The reply should contain all of the data below, word for word.

- Data excerpt
=-=-=
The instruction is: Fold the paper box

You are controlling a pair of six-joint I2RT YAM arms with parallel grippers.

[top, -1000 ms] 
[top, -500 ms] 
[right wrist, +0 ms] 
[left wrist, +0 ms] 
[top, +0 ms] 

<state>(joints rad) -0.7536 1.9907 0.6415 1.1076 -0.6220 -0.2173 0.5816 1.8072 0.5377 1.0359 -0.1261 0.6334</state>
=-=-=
- Finished exercise
The instruction is: Fold the paper box

You are controlling a pair of six-joint I2RT YAM arms with parallel grippers.

[top, -1000 ms] 
[top, -500 ms] 
[right wrist, +0 ms] 
[left wrist, +0 ms] 
[top, +0 ms] 

<state>(joints rad) -0.7536 1.9907 0.6415 1.1076 -0.6220 -0.2173 0.5816 1.8072 0.5377 1.0359 -0.1261 0.6334</state>

No more output will be given.